Tabular review of contemporary fenestrated-branched endovascular aortic repair experiences for treatment of thoracoabdominal aortic aneurysms

Fernanda Jobim et al. J Cardiovasc Surg (Torino). 2024 Oct.

Abstract

Introduction: Repair of thoracoabdominal aortic aneurysms (TAAAs) represents a technical challenge regardless of which technique is used. Open surgical repair (OSR) is the time-tested option against which novel techniques must be compared and it is still considered the gold standard option for younger, fit patients with heritable aortic diseases. Endovascular repair offers a less-invasive alternative in patients with suitable anatomy. This article aims to present a tabular review of the contemporary published data on endovascular repair of TAAAs using fenestrated-branched techniques.

Evidence acquisition: The published literature for single-center and multicenter studies evaluating the outcomes of FB-EVAR for TAAAs was searched using MEDLINE and Embase databases. Studies published between January 1st 2010 and July 11th 2024, in the English language which provided data on FB-EVAR of TAAAs with more than fifty reported cases were included.

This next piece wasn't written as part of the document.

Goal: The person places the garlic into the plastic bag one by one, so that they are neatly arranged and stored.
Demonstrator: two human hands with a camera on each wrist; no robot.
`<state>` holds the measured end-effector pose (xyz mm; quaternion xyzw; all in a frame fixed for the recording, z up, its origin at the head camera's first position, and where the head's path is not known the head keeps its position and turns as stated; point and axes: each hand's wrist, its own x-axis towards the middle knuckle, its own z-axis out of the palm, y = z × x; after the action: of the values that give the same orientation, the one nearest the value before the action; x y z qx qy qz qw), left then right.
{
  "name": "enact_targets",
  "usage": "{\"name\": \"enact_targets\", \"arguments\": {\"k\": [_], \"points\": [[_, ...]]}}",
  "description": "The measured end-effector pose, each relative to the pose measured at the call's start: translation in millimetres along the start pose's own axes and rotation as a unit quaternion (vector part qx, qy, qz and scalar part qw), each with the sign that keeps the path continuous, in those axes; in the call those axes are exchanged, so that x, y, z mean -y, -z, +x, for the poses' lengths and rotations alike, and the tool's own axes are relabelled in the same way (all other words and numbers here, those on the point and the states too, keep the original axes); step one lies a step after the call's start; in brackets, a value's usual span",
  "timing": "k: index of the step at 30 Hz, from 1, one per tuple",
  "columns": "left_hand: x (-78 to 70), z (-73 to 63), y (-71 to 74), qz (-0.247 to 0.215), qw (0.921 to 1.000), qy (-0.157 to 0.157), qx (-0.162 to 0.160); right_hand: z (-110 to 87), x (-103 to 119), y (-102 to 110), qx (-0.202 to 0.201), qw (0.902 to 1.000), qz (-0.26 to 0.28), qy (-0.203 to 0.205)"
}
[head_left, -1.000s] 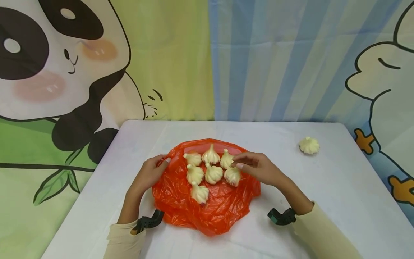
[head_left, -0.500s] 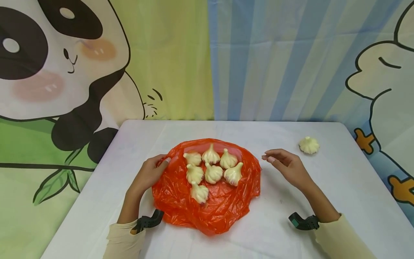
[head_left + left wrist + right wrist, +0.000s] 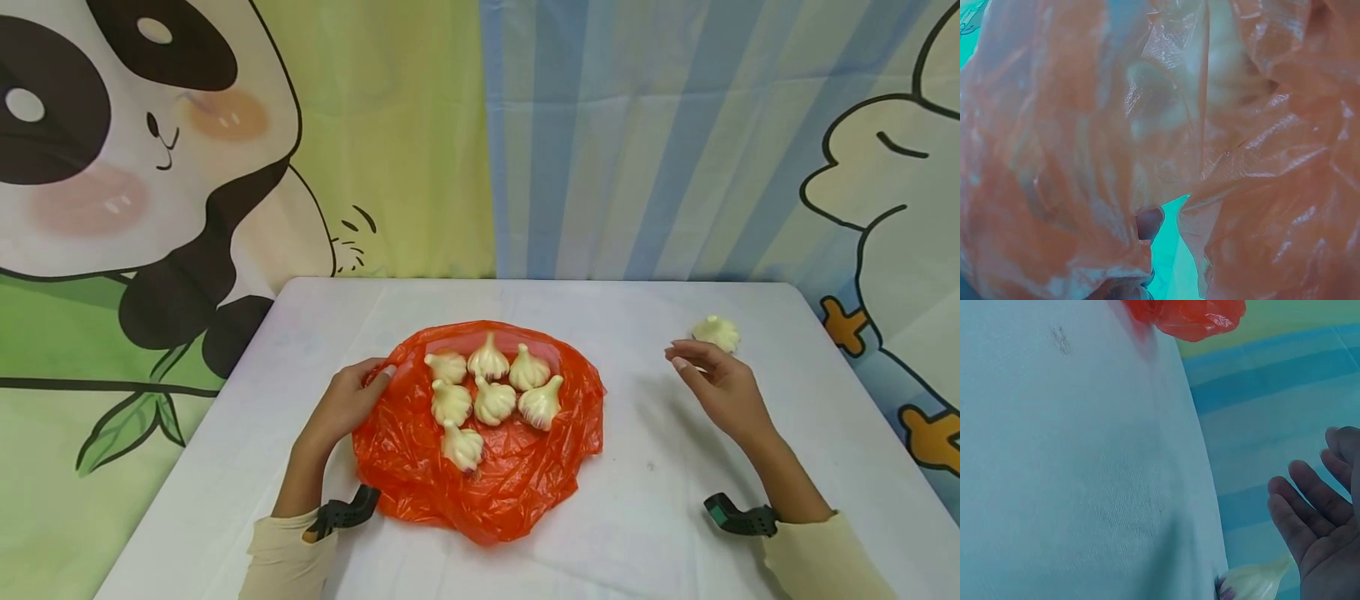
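A red plastic bag (image 3: 517,492) lies spread on the table, with several garlic bulbs (image 3: 495,404) grouped in its opening. My left hand (image 3: 352,402) pinches the bag's left edge between thumb and fingers; in the left wrist view the bag (image 3: 1272,225) covers most of that hand. My right hand (image 3: 723,392) is raised over the table to the right of the bag, its fingers loosely bent and holding nothing. Just beyond it a single garlic bulb (image 3: 716,332) rests on the table, partly hidden by the fingers; the right wrist view shows this bulb (image 3: 1250,581) below the hand (image 3: 1329,531).
The white table (image 3: 630,533) runs back to a printed curtain (image 3: 600,142) with a panda on the left. Dark wrist cameras are strapped to both wrists, one (image 3: 738,517) on the right.
My right hand has left the garlic in the bag and moved right, close to the lone bulb. The left hand stays on the bag's edge.
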<state>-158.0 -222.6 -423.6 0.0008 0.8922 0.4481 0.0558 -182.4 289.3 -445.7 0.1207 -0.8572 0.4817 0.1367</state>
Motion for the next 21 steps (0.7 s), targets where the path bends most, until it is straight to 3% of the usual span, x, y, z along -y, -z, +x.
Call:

Evidence synthesis: The average patient age at time of repair was 71 years old with majority of males (65.5%). Most patients presented with a Crawford Extent II TAAAs (21.6%), followed by Extent III (21.2%). Early mortality was 4.9% for the entire cohort. The most prevalent adverse event was acute kidney injury (9.4%), followed by spinal cord injury (8.0%).

Conclusions: FB-EVAR of TAAAs continues to evolve. Pooled analysis of early mortality and morbidity is lower in this tabular review than historical outcomes of open TAAA repair.